(WHAT TO WORK ON)
Please say how many lines in the records below contain the word "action". Give the number and nothing more.

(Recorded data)
- - -

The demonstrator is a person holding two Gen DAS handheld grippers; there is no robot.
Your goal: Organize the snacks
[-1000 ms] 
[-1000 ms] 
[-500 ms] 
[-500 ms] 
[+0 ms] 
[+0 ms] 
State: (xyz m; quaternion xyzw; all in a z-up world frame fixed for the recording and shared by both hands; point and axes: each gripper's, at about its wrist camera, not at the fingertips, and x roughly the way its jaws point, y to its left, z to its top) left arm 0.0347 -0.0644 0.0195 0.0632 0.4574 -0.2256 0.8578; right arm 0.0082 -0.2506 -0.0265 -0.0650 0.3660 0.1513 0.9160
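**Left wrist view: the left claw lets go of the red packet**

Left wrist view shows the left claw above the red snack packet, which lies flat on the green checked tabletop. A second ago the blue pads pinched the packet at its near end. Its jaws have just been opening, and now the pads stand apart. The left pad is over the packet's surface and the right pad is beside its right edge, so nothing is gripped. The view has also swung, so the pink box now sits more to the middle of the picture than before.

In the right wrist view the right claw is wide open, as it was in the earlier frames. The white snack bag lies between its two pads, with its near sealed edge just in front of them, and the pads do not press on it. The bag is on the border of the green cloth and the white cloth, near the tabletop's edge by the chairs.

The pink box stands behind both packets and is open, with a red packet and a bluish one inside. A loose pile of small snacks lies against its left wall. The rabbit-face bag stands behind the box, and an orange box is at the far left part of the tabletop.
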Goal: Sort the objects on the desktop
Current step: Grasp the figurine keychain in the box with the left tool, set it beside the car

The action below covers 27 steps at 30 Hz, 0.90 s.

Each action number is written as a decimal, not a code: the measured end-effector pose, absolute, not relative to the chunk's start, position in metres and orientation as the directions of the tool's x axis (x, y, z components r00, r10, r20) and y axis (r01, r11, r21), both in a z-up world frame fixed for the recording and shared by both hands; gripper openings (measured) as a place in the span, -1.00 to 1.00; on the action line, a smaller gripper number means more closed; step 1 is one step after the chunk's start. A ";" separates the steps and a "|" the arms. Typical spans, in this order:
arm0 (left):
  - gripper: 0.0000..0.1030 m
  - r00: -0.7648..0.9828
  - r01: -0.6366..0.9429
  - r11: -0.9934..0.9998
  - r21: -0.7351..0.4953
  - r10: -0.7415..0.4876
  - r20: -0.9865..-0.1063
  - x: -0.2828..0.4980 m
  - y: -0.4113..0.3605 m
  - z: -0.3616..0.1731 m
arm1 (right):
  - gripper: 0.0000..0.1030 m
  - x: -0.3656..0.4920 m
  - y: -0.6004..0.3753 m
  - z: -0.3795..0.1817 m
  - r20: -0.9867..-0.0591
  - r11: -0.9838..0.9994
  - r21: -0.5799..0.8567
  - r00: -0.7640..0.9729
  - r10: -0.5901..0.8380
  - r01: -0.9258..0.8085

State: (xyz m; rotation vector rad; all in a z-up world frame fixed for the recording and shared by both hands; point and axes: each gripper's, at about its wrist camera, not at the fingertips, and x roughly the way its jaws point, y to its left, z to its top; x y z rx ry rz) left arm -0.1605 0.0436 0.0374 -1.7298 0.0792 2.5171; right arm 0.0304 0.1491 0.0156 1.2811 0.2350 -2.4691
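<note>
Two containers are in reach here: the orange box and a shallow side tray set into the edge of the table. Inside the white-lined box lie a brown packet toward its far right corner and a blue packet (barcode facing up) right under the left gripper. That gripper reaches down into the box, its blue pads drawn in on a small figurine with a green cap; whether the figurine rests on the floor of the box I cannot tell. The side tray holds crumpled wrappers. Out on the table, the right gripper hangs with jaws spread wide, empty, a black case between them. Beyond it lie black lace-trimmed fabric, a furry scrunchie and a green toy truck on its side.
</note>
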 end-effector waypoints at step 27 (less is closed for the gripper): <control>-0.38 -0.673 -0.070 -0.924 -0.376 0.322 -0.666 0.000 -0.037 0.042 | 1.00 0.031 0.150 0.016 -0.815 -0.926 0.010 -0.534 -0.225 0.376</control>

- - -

(ANSWER SPACE)
2